France | France, Conseil d'État, 5ème chambre, 28 octobre 2022, 460700


Vu la procédure suivante :

Par une requête et un autre mémoire, enregistrés les 21 janvier et 16 septembre 2022 au secrétariat du contentieux du Conseil d'Etat, M. A... B... demande au Conseil d'Etat :

1°) d'annuler pour excès de pouvoir le décret du 30 novembre 2021 portant sanction d'exclusion temporaire de fonctions à son encontre ;

2°) d'enjoindre à l'Etat de le réintégrer dans ses fonctions, de régulariser sa situation financière et de reconstituer sa carrière, dans un délai de quinze jours à compter de la décision à intervenir et sous astreinte de

200 euros par jour de retard ;

3°) de mettre à la charge de l'Etat la somme de 3 00...

Vu la procédure suivante :

Par une requête et un autre mémoire, enregistrés les 21 janvier et 16 septembre 2022 au secrétariat du contentieux du Conseil d'Etat, M. A... B... demande au Conseil d'Etat :

1°) d'annuler pour excès de pouvoir le décret du 30 novembre 2021 portant sanction d'exclusion temporaire de fonctions à son encontre ;

2°) d'enjoindre à l'Etat de le réintégrer dans ses fonctions, de régulariser sa situation financière et de reconstituer sa carrière, dans un délai de quinze jours à compter de la décision à intervenir et sous astreinte de 200 euros par jour de retard ;

3°) de mettre à la charge de l'Etat la somme de 3 000 euros au titre de l'article L. 761-1 du code de justice administrative.

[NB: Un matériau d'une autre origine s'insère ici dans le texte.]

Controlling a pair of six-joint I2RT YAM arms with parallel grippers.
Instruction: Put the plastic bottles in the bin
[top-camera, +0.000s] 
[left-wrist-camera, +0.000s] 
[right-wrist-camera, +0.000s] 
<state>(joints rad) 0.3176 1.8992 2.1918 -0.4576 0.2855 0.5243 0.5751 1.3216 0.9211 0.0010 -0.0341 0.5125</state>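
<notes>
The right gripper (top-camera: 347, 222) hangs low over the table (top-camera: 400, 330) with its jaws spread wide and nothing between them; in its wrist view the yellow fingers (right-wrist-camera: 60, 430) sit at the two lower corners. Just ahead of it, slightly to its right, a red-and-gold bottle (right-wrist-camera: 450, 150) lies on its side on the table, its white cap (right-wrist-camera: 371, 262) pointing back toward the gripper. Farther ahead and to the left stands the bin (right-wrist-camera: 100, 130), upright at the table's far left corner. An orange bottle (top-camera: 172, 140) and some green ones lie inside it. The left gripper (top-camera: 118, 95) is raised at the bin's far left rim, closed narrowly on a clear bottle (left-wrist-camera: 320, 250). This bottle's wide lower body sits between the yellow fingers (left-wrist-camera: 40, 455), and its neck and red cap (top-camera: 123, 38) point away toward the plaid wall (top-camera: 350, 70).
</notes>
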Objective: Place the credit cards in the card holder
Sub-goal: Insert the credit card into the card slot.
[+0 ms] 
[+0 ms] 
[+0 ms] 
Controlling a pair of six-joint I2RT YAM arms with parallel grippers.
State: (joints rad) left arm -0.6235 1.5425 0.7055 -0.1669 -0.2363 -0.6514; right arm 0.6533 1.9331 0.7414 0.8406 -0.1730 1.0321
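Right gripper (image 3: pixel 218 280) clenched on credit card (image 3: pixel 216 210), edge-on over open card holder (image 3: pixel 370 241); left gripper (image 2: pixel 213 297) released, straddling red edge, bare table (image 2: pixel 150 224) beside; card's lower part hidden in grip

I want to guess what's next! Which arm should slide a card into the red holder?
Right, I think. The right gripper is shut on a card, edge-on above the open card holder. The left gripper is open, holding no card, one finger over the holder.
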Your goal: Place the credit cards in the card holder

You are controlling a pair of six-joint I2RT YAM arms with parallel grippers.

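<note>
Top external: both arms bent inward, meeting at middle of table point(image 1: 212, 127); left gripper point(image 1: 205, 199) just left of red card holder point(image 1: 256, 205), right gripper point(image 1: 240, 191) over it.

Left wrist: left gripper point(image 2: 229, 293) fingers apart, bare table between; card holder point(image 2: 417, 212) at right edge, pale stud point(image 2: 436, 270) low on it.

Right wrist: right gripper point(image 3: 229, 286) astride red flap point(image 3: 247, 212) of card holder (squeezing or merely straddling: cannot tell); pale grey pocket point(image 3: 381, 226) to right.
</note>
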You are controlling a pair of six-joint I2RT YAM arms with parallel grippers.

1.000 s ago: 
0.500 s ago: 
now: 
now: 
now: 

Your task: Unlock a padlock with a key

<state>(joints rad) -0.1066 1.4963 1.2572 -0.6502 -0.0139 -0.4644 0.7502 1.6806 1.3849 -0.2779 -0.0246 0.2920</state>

Vu les autres pièces du dossier ;

Vu :

- la loi n° 83-634 du 13 juillet 1983 ;

- la loi n° 84-16 du 11 janvier 1984 ;

- le décret n° 82-451 du 28 mai 1982 relatif aux commissions administratives paritaires ;

- le décret n° 84-961 du 25 octobre 1984 relatif à la procédure disciplinaire concernant les fonctionnaires de l'Etat ;

- le code de justice administrative ;

Après avoir entendu en séance publique :

- le rapport de Mme Hortense Naudascher, auditrice,

- les conclusions de M. Florian Roussel, rapporteur public.

Considérant ce qui suit :

1. Il ressort des pièces du dossier que M. B..., qui occupait les fonctions de chef du commissariat subdivisionnaire de Saint-Priest, a fait l'objet en 2020 d'une enquête administrative de l'inspection générale de la police nationale, qui a relevé à son encontre des manquements professionnels et déontologiques graves. Il demande l'annulation pour excès de pouvoir du décret du 30 novembre 2021 par lequel le président de la République lui a infligé la sanction de suspension de ses fonctions pour une durée de vingt-quatre mois dont seize mois avec sursis.

Sur la légalité externe :

2. En premier lieu, aux termes de l'article 1er du décret n° 84-961 du 25 octobre 1984 relatif à la procédure disciplinaire concernant les fonctionnaires de l'Etat, " L'administration doit, dans le cas où une procédure disciplinaire est engagée à l'encontre d'un fonctionnaire, informer l'intéressé qu'il a le droit d'obtenir la communication intégrale de son dossier individuel et de tous les documents annexes et la possibilité de se faire assister par un ou plusieurs défenseurs de son choix ".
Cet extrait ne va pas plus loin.